Work order »
Everything from the line containing "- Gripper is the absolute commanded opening" through the line containing "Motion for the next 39" in the listing below should be copied exactly, and nothing more.
========================================================================
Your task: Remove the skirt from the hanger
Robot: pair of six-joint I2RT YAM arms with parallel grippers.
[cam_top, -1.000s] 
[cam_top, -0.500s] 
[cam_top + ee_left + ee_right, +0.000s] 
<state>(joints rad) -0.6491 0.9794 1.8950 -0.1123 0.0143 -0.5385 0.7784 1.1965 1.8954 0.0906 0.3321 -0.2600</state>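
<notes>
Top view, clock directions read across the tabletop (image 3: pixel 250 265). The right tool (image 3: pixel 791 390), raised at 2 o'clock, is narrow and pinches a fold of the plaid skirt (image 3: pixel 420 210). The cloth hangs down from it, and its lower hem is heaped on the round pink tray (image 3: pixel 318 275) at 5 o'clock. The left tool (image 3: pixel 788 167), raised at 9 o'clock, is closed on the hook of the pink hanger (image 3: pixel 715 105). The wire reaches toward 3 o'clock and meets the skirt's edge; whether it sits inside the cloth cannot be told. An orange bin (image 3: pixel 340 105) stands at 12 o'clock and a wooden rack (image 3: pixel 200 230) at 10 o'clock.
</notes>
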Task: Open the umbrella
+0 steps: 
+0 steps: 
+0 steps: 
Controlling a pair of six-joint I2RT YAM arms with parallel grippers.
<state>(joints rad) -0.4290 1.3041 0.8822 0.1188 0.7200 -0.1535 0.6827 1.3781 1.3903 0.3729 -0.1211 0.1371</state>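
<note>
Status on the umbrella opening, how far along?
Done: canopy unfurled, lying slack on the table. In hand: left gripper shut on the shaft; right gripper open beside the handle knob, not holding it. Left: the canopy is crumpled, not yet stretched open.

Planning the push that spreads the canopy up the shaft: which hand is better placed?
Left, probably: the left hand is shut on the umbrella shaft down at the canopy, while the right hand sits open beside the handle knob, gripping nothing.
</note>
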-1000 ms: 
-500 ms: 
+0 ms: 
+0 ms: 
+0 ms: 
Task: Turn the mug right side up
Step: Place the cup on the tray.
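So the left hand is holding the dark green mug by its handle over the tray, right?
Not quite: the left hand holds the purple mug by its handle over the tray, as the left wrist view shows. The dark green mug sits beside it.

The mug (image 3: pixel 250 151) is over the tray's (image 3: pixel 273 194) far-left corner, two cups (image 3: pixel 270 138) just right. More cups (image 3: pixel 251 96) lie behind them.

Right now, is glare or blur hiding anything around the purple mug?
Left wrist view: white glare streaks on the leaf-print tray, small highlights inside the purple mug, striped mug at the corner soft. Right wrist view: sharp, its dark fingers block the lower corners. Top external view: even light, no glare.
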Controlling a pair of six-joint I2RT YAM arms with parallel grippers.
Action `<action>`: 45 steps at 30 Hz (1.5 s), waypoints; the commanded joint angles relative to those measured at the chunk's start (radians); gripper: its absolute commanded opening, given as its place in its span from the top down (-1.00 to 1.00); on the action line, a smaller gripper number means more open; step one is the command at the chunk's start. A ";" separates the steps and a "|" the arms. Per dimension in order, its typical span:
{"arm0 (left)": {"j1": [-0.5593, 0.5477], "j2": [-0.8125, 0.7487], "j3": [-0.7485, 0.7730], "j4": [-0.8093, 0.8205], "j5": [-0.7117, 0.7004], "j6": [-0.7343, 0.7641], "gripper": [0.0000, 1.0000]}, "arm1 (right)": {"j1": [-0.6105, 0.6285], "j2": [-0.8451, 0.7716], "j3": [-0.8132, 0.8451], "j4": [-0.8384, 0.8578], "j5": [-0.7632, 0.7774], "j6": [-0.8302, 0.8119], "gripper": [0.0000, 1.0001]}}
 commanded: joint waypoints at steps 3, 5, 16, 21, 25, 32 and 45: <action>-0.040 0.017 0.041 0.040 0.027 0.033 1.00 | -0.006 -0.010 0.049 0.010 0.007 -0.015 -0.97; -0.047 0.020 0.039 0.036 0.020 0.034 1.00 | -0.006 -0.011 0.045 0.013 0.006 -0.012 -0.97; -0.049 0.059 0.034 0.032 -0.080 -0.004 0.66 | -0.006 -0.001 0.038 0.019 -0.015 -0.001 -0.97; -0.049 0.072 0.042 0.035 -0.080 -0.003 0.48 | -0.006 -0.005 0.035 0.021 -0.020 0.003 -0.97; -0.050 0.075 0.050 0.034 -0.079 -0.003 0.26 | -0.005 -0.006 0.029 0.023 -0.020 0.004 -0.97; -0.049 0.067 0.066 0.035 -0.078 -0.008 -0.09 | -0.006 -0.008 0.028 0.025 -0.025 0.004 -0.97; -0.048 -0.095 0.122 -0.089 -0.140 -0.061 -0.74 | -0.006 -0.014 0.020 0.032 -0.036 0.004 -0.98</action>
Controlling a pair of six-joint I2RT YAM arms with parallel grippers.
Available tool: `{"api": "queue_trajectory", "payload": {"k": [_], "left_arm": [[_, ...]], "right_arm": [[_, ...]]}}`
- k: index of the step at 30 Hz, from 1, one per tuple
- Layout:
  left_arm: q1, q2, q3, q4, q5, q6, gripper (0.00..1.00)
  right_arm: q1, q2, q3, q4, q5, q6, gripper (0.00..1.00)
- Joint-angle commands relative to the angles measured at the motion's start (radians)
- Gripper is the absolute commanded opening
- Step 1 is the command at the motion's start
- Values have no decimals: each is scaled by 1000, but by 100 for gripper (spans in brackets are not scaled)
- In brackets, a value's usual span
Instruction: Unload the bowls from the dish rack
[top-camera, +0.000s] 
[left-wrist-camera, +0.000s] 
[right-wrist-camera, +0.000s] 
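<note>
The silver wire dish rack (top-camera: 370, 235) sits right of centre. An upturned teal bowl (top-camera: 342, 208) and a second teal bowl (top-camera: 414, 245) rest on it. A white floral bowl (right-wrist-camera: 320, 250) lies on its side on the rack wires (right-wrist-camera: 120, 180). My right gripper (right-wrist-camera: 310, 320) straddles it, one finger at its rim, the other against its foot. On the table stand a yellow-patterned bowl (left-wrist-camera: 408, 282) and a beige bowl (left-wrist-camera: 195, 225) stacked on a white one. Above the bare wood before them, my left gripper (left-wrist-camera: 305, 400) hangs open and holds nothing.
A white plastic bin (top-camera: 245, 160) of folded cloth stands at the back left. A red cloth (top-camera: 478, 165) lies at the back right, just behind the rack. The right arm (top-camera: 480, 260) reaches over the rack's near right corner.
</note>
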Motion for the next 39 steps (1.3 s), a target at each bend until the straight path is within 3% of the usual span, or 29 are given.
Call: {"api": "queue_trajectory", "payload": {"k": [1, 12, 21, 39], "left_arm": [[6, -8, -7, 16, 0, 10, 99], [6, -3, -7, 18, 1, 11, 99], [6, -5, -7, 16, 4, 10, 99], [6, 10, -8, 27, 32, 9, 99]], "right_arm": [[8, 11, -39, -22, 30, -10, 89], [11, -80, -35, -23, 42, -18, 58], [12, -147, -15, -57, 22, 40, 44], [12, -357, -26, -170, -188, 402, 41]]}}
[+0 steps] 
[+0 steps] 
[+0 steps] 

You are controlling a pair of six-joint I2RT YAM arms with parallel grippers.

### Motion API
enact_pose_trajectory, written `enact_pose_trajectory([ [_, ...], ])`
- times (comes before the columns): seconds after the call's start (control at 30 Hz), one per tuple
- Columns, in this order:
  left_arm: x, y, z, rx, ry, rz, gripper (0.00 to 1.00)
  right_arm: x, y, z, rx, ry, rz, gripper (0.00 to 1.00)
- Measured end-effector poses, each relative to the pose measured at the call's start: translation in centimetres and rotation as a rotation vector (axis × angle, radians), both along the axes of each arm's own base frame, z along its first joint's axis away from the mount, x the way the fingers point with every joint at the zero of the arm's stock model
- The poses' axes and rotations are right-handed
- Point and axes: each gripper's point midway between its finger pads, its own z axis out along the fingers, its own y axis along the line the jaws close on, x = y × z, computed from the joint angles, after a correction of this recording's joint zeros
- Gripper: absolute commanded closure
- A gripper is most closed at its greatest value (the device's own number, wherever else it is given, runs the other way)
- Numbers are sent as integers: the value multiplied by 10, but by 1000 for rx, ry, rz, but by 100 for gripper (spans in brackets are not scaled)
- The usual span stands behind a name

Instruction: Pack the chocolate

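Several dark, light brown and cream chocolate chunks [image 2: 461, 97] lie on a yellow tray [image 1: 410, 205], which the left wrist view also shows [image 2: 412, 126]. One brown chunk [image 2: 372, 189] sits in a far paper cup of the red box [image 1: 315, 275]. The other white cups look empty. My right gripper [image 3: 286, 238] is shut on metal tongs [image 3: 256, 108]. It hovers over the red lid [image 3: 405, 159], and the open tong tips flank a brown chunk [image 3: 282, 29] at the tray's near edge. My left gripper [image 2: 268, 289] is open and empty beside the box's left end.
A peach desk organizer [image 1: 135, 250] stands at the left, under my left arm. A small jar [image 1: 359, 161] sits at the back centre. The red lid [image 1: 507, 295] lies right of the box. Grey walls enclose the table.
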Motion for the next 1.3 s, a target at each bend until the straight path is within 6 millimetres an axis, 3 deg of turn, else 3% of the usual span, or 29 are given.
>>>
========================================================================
Answer »
- Gripper is the absolute commanded opening
- Step 1 is the command at the motion's start
- Values have no decimals: each is scaled by 1000, but by 100 for gripper (spans in brackets are not scaled)
- In brackets, a value's usual span
Instruction: Unload the bowls from the dish rack
[top-camera, +0.000s] 
[left-wrist-camera, +0.000s] 
[right-wrist-camera, +0.000s] 
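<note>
The silver wire dish rack (top-camera: 370, 235) sits right of centre. An upturned teal bowl (top-camera: 342, 208) and a second teal bowl (top-camera: 414, 245) rest on it. A white floral bowl (right-wrist-camera: 320, 250) lies on its side on the rack wires (right-wrist-camera: 120, 180). My right gripper (right-wrist-camera: 310, 320) straddles it, one finger at its rim, the other against its foot. On the table stand a yellow-patterned bowl (left-wrist-camera: 408, 282) and a beige bowl (left-wrist-camera: 195, 225) stacked on a white one. Above the bare wood before them, my left gripper (left-wrist-camera: 305, 400) hangs open and holds nothing.
A white plastic bin (top-camera: 245, 160) of folded cloth stands at the back left. A red cloth (top-camera: 478, 165) lies at the back right, just behind the rack. The right arm (top-camera: 480, 260) reaches over the rack's near right corner.
</note>
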Motion for the next 39 steps (1.3 s), a target at each bend until the straight path is within 3% of the usual span, or 29 are given.

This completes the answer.